*Work instruction*: Match the string "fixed" against each line below, and copy every line that matches.

*Records shown*:
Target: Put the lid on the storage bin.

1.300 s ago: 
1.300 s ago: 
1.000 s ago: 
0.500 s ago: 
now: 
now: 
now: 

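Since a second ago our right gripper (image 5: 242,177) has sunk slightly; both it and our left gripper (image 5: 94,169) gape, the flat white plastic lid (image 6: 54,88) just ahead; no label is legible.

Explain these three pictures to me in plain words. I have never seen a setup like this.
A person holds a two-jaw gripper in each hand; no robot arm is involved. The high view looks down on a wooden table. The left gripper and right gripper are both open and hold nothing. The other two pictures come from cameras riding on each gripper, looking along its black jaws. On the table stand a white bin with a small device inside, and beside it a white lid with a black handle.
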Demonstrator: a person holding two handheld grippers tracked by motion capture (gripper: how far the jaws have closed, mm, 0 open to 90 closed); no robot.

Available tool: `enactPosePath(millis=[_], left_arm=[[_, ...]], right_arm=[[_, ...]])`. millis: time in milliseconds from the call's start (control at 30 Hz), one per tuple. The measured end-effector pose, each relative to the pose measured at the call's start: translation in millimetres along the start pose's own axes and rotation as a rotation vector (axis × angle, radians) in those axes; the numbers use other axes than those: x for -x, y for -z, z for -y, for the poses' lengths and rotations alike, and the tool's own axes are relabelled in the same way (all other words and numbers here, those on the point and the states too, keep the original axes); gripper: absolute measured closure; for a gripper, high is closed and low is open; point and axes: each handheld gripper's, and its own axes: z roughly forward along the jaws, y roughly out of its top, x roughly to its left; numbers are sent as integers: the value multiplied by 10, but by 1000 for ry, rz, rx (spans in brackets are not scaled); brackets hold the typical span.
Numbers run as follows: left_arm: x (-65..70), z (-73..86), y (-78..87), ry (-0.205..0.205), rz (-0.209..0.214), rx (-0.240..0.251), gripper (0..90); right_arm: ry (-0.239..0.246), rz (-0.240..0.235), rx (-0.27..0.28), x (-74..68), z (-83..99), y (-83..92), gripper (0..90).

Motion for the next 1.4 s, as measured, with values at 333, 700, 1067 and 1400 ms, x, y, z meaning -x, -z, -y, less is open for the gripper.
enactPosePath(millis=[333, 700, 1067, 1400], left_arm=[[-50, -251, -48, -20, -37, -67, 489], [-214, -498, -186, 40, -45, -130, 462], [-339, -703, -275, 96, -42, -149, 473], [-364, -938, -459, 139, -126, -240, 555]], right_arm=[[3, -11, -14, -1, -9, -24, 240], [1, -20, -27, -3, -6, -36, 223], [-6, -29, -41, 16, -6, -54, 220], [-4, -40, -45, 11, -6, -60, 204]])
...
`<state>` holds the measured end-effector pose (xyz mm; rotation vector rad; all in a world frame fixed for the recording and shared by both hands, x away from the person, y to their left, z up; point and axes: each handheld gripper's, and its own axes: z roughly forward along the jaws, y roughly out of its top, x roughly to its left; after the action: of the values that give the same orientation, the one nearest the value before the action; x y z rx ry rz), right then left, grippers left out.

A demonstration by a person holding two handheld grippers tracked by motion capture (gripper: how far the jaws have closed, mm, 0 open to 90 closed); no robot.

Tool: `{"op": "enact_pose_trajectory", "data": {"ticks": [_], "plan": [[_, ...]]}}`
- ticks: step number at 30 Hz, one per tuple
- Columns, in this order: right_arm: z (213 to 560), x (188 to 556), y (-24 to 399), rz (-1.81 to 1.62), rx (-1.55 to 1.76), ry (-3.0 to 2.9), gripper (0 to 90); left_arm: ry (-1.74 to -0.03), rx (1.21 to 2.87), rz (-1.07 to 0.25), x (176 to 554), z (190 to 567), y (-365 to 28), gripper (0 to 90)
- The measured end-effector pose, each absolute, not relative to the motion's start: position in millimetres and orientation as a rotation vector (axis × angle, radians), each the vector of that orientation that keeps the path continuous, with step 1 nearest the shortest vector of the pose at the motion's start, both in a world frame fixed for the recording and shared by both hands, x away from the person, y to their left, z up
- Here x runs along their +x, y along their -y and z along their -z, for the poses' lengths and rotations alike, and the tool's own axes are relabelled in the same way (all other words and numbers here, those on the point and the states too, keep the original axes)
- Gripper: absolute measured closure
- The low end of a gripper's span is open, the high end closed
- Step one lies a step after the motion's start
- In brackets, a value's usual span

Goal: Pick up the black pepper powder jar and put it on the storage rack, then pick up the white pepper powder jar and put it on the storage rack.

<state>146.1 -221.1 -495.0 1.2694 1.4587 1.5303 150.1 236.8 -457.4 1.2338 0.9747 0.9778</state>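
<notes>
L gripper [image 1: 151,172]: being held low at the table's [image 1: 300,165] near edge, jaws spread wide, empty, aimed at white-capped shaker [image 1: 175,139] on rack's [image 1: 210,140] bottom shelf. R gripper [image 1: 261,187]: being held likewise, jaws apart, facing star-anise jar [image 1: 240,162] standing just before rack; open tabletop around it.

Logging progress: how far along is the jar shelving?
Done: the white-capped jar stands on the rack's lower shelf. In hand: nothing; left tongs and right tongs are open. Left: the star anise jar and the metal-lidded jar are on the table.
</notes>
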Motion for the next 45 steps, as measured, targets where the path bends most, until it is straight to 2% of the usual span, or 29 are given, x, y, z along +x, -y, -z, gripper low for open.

*Reply to the task*:
`<state>` holds the measured end-effector pose (xyz mm; rotation vector rad; all in a world frame fixed for the recording and shared by both hands, x away from the person, y to their left, z up; point and axes: each handheld gripper's, and its own axes: z roughly forward along the jaws, y roughly out of its top, x roughly to its left; after the action: of the values that give the same orientation, the one nearest the value before the action; x y z rx ry rz), right then left, grippers left out.
- The measured end-effector pose, each absolute, not relative to the motion's start: position in millimetres and orientation as a rotation vector (axis × angle, radians), each the vector of that orientation that keeps the path continuous, with step 1 nearest the shortest vector of the pose at the motion's start, both in a world frame fixed for the recording and shared by both hands, x away from the person, y to their left, z up

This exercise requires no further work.